You are currently viewing The 5 Types of Training Tasks to Ensure the Improvement of your Youth Players

The 5 Types of Training Tasks to Ensure the Improvement of your Youth Players

The design and implementation of didactic strategies in training sessions are fundamental for the integral development of players. These strategies not only define how the content will be taught, but also influence the level of commitment and participation of the players.

In this article, we will explore five types of didactic strategies to use during the football player’s development period to work on both complementary and basic content blocks.

1.- Circuits:

Circuits, focused on the work of Basic Motor Skills (BMS) and Specific Motor Skills (SMS), are an essential tool for the development of coordination skills. These circuits, which can be performed with or without a ball, are designed with a series of strategically distributed elements to work on specific objectives.

It is essential that the circuits are of short duration and with active participation of the players, thus ensuring a high frequency of repetitions.

2.- General Games:

General games, both with and without the ball, are ideal for training motor skills in a more playful context.

These games, which may include chasing activities or shielding and stealing activities, provide opportunities to work on coordination skills in more dynamic and challenging situations.

3.- Possession Games:

Possession games are a key tool for improving ball retention and circulation. These games are divided into three categories: non-oriented, polarised and positional.

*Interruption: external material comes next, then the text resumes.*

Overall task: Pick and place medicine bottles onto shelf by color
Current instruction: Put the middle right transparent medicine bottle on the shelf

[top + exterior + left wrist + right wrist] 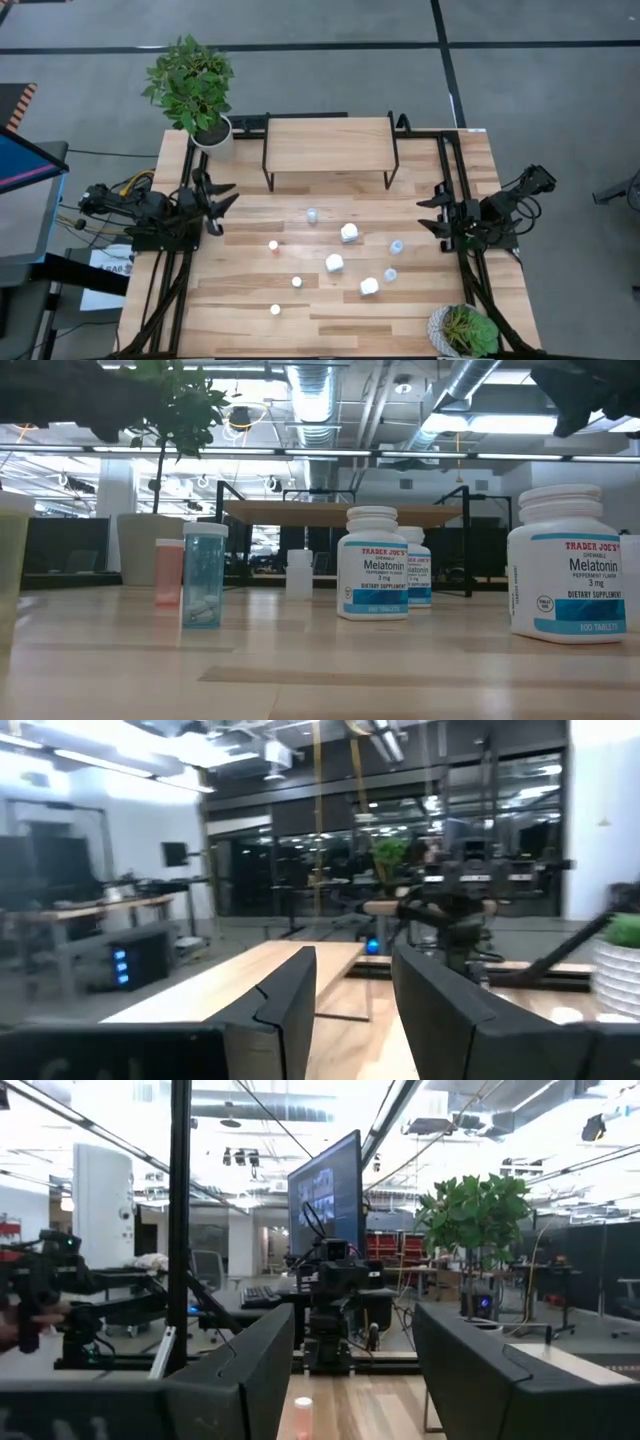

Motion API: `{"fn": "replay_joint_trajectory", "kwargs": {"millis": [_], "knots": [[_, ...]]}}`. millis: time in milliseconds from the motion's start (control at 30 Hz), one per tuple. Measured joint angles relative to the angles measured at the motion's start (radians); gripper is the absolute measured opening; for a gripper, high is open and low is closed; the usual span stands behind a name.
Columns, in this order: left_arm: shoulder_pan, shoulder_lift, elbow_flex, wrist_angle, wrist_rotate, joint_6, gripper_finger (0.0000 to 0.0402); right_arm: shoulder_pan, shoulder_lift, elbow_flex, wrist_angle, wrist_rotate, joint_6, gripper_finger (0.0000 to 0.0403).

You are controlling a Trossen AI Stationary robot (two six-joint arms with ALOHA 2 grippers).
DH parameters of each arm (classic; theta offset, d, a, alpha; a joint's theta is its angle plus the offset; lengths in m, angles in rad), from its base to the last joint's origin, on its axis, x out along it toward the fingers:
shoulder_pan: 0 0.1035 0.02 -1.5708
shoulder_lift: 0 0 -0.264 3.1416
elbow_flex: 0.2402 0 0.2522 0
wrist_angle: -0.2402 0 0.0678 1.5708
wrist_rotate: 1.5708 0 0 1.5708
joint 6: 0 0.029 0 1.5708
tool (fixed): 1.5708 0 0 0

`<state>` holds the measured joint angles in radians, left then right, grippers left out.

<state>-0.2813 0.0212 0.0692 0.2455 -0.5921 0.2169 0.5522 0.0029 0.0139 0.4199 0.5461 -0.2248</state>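
Observation:
Several medicine bottles stand upright on the plank table [240, 330]. They include pale blue ones [312, 214] [396, 245] [204, 573], chunky white ones [349, 232] [334, 263] [372, 565] and tiny white ones [297, 282] [275, 309]. The shelf [330, 145] stands at the far middle with nothing on its top. My left gripper [234, 193] hovers open at the table's left side, clear of all bottles; its wrist view [350, 1000] shows nothing between the fingers. My right gripper [421, 213] hovers open at the right side, also with nothing between its fingers [350, 1370].
A potted plant [195, 85] stands at the far left corner beside the shelf, and another [463, 330] at the near right corner. Black frame rails [455, 180] run along both table sides. Bare wood lies between the bottles and the shelf.

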Motion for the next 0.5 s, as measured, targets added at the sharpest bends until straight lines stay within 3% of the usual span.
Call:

In non-oriented games, the aim is to maintain possession without attacking or defending specific spaces, which encourages the organisation of play based on the location of the ball.

On the other hand, polarised games involve attacking and defending designated areas on the pitch, which adds direction and purpose to the play.

Finally, positional games focus on the specific occupation of spaces and the incorporation of inside neutrals to simulate real game situations.

training 2

4.- Discontinuous Invasion Games:

Discontinuous invasion games are a form of training where there is only one goal at one end of the pitch, with a goalkeeper defending it. The objective is to score in that goal, either from the build-up of play for the team that has the ball or by fulfilling a specific task for the team that defends.

These games are characterised by breaks between possession and turnovers of the ball, which determines how long each game situation lasts. It is important for the coach to plan how many times each situation will be repeated in order to know how long the activity will last in total.

There are also variants of these games where players position themselves strategically, which is useful for more advanced players who have a better understanding of how to move around the pitch and what to do from their specific positions.

5.- Real Conditioned Games:

Real Conditioned Games are a form of training that requires having a goal at each end of the pitch that includes goalkeepers.

In these games, the only way to score is by scoring in the opposing team’s goal, although adjustments can be made to the rules to encourage specific behaviours during the play. This is done to maintain the essence of the real game and ensure its specificity.

training 1

These games are played continuously, which means that the ball is constantly moving from one team to the other, without stopping for specific periods of time. In addition, there are variants of these games where players are assigned specific positions, which is useful for more advanced stages of game understanding.


The appropriate choice and application of didactic strategies in training football are fundamental to optimise player development. From circuits and general games to possession games and real conditioned games, each strategy offers unique opportunities to work on different aspects of the game and enhance players’ performance on the pitch.